One of the largest impacts on an organisation’s ESG footprint is its procurement function
The complexity of modern global supply chains limits visibility, making it difficult to assess supplier sustainability efforts and make the right decisions.
Without proper assessment, businesses will continue to struggle to measure and track the impact of their current operations and improve supply chain sustainability.
Only recently have good practice regulations and governance begun to be enforced as cleaner supply chains become a priority across industries striving to reach national and international sustainability targets.
Plus, regulations vary across different countries and sectors, complicating the process of developing consistent and effective eco-policies. Pressure is also growing from consumers who are demanding change from the companies they choose to buy from.
Whilst this pressure has not significantly shifted consumer behaviour, it will soon influence buying decisions and loyalty.
Invisible problems can’t be solved
Visibility is the most essential component that allows organisations to deliver on their ESG targets. But the previous lack of governance and regulations for supply chains and dated processes rendered unauditable has held progress back.
If the end-to-end process cannot be fully evaluated, it cannot be accurately measured.
The digitisation of the procurement sector is helping businesses overcome this lack of visibility and reach a new level of clarity about their supply chain – and help with the sustainable procurement process.
Not only are new solutions proving useful in reviewing the criteria by which procurement companies select and manage their suppliers, also they can identify the faults of legacy systems and driving greater efficiency, saving on costs in the process.

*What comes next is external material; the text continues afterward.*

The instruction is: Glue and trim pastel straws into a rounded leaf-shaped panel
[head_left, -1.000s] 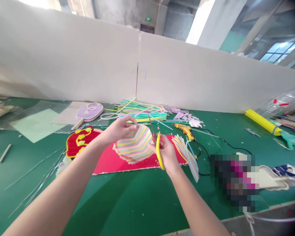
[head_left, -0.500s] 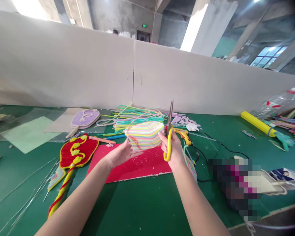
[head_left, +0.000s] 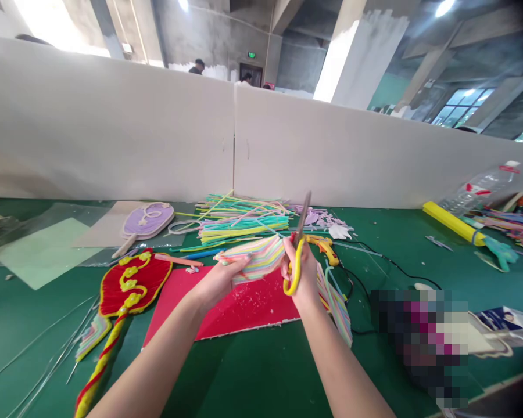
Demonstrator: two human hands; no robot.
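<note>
My left hand grips a flat panel of glued pastel striped straws, holding it tilted above a red foam sheet. My right hand is closed round the yellow handles of a pair of scissors. The blades point up and away, right beside the panel's right edge. White crumbs lie scattered on the red sheet below the hands.
A red fan shape with yellow trim lies at left on the green table. Behind are loose coloured straws, a purple fan piece and a yellow glue gun. A second striped straw piece lies right of my wrist. White partition boards close the back.
My left hand turned the straw panel from lying flat over the red sheet to a raised, tilted hold. The scissors swung upright and stayed by its right edge. The view shifted right.
</note>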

Embracing climate-clever procurement
The supplier selection process, which includes the discovery, research, evaluation, and contracting of third-party suppliers of goods and services, allows businesses to achieve lower production costs, increased revenue, better sustainability measures, or more supply chain stability.
The end-to-end supply chain process depends on increasing visibility and a culture of consistent improvement within a company and across its value chains.

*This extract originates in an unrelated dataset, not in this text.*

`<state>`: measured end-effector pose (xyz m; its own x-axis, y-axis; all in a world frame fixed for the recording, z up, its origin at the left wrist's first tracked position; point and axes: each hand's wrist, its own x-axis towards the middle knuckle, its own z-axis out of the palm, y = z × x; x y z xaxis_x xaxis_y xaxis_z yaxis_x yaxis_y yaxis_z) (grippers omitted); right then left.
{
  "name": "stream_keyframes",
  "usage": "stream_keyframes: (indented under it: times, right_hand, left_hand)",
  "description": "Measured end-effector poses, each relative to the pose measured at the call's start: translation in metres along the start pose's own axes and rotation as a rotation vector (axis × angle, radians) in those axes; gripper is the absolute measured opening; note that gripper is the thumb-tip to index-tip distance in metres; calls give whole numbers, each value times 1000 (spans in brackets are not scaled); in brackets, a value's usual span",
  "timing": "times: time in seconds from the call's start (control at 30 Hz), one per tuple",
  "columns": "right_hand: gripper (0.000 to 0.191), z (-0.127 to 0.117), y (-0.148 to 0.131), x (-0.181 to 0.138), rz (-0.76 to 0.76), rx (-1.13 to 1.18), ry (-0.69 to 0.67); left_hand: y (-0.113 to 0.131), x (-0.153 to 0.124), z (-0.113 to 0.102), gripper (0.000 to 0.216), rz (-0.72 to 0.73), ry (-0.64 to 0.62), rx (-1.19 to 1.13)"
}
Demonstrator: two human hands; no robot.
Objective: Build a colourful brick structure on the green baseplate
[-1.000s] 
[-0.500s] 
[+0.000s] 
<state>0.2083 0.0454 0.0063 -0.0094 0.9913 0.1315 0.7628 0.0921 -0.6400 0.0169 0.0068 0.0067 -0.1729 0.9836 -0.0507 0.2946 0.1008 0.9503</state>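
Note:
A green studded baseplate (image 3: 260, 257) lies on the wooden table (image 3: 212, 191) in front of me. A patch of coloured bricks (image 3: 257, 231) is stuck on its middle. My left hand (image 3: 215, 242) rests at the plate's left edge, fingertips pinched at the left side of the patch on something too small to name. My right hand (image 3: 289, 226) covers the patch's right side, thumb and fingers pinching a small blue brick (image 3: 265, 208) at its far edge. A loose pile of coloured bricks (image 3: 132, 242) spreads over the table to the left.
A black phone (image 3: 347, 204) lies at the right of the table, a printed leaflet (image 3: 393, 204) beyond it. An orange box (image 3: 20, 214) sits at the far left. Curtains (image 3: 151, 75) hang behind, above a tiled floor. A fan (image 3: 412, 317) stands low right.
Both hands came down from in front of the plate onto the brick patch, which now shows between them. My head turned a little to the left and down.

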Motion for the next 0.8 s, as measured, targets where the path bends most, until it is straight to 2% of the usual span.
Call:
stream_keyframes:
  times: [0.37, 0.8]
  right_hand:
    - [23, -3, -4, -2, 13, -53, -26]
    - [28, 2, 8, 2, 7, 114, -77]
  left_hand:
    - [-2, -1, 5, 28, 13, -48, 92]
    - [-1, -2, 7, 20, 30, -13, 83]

Strategic sourcing is a reliable supply chain risk management strategy for most businesses, as it includes more detailed due diligence and planning to maximise the value of top suppliers at an attainable cost. Done well, it requires continuous review and evaluation to ensure that costs, sustainability targets, supplier relationships and data-gathering approaches are attained.
As a result, before contracts are awarded, high volumes of data are exchanged with suppliers. But without full interrogation, risk can creep into supplier selection and undermine sustainability efforts.
To mitigate these risks, businesses are adopting digital solutions, namely RFx software and artificial intelligence (AI), to replace email chains and remove time-consuming admin or human error from the process.
Replacing human error with digital solutions
For example, this type of software can generate and complete supplier scorecards – documents containing essential metrics to grade things like third-party suppliers’ financial and sustainability performance.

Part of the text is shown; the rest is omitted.